In general the original idea could have made a movie worth attention if Scott put energy so badly needed here, and Cormac McCarthy paid more attention to the logical sequence of events happening on the screen, rather than lengthy philosophical rants on the abstract topics. In order to feel the pressure of the situation, the audience should feel a connection with the character (it’s not necessary to understand his actions, it is necessary just to be able to see the real person in a real situation). In “The Counselor”, the narration goes the more unnatural and fake the whole story looks. Long and complicated dialogues seemed amusing at the beginning, but at some point it becomes apparent that the script does not care about the story and its central logic, but is trying to fill the movie with numerous chatters, appropriate and not. Thus the interest of the audience disappears as the answer to the question “who is to blame” is evident.
The truth is, everything seen in this movie is difficult to interpret unambiguously, and, it is not the case when all this ambiguity gives food for further thinking. The only thought coming to my mind is “What was that?” Indeed, it is unclear how this “miracle” was released on the big screens, even though the film is clearly not designed for a mass audience. It is difficult to compare this movie with “Killing them softly” which at least presented a clear story, the dialogues were corresponding this story and the atmosphere was perfectly matching. “The Counselor” doesn’t create the right atmosphere, the whole story consists of episodes, many of which are irritating. For example, the whole demonstration of poor Mexicans, kids taking off clothes from a dead body, and the girls cleaning the blood and the brain of the car surface looks like frank speculation. And why did they show cheetahs in the movie? Maybe the creators wanted to show the analogy between people and predators. This is a little clumsy trick.

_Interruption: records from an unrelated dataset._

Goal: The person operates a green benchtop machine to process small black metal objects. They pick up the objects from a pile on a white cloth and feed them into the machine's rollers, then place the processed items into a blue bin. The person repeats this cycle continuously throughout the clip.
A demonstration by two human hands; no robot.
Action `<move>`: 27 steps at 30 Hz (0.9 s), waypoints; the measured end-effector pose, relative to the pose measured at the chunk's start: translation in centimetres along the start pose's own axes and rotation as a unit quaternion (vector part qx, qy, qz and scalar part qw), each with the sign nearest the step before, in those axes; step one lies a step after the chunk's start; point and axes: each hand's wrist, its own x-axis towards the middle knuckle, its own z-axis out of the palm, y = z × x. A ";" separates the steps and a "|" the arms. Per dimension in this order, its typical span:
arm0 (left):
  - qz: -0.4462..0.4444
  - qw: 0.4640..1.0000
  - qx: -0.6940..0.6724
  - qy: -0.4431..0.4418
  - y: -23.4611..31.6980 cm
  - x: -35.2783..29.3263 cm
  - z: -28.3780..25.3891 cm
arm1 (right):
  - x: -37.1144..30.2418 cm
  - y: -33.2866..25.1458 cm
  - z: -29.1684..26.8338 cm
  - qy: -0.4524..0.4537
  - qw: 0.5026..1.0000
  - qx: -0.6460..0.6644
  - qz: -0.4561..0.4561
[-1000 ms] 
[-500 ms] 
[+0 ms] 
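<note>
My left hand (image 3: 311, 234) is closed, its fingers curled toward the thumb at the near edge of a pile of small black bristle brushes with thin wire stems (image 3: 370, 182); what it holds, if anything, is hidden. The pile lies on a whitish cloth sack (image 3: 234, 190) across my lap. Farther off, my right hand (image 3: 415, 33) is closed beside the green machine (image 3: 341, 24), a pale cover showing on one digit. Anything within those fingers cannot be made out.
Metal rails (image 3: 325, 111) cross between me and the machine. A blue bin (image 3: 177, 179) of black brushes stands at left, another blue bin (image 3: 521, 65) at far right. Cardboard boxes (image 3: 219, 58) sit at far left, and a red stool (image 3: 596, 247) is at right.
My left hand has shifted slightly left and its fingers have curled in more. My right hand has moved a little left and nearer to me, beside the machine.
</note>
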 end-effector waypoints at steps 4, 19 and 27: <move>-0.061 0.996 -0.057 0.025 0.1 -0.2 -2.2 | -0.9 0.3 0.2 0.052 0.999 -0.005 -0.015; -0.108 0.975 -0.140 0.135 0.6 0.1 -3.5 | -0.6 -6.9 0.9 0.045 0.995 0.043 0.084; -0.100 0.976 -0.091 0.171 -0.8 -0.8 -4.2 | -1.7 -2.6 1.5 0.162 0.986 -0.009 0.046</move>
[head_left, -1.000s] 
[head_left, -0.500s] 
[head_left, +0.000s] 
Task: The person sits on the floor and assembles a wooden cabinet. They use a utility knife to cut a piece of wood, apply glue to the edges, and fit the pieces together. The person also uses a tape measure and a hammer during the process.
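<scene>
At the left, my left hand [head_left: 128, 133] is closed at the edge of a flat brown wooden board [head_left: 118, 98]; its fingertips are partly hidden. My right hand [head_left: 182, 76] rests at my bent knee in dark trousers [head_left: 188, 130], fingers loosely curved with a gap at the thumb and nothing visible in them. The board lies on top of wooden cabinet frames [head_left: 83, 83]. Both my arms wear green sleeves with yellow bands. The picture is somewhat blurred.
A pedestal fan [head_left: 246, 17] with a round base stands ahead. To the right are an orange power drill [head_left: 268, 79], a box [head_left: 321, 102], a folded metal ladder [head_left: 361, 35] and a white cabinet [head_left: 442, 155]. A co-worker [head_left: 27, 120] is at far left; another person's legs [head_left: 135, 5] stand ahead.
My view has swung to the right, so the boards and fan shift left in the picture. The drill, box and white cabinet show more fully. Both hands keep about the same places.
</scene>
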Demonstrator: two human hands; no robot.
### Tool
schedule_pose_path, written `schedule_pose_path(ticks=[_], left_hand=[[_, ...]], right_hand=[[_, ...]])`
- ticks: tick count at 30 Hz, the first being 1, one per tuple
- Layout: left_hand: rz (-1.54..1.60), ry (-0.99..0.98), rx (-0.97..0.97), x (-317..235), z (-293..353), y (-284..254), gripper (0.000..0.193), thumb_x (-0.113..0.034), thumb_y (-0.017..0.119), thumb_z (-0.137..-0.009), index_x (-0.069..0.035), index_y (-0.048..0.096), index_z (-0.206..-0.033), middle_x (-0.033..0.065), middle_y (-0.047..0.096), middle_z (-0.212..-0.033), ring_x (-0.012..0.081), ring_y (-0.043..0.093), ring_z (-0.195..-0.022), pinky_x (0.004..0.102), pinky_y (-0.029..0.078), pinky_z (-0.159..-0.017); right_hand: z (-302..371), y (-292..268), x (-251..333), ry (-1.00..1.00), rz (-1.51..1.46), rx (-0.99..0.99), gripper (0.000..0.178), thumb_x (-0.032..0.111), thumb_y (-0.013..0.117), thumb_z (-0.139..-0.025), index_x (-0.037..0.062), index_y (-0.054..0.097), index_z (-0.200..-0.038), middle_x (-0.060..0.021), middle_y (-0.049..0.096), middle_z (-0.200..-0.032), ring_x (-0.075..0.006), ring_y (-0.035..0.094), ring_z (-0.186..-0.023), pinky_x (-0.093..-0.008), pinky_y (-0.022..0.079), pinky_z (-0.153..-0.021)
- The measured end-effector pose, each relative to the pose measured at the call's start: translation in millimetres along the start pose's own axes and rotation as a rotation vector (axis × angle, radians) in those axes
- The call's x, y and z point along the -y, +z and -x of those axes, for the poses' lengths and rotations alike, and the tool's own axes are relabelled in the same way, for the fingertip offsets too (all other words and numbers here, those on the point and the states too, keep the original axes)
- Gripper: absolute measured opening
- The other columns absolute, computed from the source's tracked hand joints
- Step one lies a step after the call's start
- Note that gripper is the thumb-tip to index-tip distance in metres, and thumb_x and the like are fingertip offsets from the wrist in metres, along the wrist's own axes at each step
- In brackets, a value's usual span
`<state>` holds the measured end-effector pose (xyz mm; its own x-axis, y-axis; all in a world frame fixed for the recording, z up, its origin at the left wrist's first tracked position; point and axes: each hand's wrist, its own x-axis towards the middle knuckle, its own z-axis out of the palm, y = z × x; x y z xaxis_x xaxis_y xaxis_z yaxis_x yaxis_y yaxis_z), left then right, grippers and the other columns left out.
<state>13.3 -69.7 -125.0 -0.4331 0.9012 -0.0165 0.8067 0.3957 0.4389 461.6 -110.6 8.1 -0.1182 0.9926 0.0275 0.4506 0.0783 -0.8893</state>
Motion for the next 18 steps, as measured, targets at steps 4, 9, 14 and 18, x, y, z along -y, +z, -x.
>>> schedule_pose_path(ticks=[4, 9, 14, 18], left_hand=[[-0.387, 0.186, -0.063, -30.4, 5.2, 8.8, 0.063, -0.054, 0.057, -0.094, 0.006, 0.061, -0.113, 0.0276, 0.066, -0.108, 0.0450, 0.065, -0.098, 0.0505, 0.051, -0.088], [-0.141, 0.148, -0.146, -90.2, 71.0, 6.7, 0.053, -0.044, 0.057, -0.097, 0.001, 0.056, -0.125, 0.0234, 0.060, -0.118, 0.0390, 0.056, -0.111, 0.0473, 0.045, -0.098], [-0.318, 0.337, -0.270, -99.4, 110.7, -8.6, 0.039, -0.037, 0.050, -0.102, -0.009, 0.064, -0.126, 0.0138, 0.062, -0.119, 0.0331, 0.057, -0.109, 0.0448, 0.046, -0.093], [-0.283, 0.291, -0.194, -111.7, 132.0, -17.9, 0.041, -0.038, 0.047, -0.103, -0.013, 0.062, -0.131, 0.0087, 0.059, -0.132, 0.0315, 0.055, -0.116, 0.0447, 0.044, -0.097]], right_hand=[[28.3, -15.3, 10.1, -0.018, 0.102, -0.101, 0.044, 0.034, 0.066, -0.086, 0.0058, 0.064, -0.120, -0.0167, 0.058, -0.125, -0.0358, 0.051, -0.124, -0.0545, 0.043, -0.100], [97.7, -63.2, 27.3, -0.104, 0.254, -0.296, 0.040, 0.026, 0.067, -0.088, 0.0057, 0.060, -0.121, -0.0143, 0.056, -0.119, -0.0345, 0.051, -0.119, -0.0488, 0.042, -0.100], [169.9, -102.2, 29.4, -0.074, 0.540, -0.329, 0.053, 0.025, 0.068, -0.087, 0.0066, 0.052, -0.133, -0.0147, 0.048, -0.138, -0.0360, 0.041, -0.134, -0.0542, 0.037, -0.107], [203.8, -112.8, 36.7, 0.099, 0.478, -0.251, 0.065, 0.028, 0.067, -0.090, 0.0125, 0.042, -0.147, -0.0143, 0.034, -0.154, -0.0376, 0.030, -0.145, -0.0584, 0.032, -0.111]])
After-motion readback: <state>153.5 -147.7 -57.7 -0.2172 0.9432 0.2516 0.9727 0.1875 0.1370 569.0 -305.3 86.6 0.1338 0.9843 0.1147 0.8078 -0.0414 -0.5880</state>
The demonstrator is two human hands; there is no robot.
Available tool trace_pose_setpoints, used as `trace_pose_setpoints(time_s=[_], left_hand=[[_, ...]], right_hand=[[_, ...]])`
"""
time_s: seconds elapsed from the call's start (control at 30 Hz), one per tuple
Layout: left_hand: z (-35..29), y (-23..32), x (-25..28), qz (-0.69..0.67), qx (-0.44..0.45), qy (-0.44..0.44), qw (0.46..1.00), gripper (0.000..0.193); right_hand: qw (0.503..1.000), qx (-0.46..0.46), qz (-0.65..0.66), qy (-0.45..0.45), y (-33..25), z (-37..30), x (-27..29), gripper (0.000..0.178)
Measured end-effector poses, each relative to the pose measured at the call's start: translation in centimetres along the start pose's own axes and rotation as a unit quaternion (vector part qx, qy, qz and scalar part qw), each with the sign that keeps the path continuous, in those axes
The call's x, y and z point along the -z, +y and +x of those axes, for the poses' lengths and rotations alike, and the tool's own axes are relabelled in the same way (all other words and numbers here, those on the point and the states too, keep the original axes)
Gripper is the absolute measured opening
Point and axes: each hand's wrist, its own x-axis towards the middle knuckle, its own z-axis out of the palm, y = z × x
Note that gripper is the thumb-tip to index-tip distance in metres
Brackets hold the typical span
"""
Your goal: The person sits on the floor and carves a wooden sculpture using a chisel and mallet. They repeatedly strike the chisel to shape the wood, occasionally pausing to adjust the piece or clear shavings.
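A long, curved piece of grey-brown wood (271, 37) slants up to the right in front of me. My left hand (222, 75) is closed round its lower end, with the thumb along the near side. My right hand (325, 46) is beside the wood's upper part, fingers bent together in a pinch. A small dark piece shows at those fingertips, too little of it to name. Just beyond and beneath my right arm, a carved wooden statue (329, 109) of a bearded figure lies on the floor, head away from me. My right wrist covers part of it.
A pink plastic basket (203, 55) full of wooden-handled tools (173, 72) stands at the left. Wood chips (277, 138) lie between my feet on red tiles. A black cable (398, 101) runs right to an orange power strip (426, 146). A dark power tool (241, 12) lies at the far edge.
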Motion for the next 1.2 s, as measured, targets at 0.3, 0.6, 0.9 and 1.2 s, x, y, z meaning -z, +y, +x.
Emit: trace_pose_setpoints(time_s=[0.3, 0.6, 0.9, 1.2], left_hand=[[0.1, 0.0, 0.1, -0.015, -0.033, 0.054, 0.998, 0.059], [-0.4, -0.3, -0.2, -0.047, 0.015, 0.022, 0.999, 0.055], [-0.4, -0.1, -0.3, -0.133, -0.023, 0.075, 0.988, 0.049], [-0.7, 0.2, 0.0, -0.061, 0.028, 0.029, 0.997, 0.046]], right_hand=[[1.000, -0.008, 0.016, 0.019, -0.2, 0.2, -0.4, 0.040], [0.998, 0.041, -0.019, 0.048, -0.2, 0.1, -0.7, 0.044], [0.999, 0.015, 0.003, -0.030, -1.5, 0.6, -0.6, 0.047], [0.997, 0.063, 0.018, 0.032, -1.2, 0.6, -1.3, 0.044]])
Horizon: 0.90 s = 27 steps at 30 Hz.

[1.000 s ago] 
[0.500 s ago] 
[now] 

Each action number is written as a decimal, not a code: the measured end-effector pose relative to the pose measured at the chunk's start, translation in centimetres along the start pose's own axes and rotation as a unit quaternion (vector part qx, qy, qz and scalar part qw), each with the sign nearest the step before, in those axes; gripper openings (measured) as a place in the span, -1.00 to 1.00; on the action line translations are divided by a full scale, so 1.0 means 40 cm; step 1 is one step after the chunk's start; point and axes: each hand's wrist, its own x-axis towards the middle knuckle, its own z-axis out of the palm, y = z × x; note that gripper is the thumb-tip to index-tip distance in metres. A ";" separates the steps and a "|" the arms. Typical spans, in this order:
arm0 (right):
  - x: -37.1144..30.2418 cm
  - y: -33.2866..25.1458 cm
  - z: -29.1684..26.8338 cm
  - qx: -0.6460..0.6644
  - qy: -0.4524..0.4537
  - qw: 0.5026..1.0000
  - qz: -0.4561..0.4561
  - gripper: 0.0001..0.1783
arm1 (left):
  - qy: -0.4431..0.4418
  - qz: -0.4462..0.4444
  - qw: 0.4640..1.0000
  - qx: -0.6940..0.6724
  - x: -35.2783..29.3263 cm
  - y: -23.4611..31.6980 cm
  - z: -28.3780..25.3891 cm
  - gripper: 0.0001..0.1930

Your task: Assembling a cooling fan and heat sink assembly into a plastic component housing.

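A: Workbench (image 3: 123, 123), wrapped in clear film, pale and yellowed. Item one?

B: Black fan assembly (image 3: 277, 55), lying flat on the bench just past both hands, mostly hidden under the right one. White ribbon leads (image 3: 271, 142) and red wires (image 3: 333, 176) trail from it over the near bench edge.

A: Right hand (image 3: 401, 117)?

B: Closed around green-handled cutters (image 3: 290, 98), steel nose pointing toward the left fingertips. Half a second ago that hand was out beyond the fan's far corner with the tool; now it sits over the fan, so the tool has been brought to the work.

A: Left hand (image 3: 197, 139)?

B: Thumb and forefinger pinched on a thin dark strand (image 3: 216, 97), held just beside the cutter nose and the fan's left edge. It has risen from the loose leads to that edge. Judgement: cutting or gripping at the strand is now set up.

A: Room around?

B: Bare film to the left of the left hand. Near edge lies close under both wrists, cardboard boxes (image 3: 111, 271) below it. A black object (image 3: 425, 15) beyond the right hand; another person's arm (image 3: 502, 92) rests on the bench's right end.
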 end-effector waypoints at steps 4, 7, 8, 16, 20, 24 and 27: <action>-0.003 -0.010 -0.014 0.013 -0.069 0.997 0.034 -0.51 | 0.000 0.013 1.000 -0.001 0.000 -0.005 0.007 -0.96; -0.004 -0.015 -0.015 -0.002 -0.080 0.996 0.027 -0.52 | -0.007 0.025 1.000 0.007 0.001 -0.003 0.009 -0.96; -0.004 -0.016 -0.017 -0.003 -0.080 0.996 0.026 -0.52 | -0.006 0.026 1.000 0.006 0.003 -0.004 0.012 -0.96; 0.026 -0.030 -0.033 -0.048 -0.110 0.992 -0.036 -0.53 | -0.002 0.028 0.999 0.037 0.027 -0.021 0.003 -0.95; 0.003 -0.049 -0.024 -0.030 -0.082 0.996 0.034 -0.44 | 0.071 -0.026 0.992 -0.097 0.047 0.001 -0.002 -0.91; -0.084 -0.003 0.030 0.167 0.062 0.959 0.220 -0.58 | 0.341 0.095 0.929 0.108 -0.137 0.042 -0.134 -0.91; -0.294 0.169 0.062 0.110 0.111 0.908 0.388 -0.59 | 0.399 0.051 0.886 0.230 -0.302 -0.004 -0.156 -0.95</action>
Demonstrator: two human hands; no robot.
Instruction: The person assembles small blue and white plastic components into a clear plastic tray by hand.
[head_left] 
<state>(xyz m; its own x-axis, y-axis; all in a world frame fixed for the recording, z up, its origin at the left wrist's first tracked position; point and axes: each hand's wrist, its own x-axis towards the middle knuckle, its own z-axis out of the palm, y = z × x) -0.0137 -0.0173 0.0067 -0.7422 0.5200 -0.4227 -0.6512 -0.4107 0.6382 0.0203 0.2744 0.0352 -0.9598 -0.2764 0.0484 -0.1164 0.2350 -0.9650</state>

Of course, the movie can’t consist only of weak points. It’s nice to see good actors, and a couple of interesting scenes (for example the splits made by Cameron Diaz on the windshield). Michael Fassbender shows wonderful acting kills. Though Brad Pitt is only a “light version” of Jackie from “Killing them softly” and his acting here looks too standard. Still, in general, two hours spend on watching this movie will go nowhere. The movie is hardly a complete and coherent story. It is clear what exactly McCarthy was going to say, but why this idea is expressed in such a strange way remains a big question. The movie ended before it really began.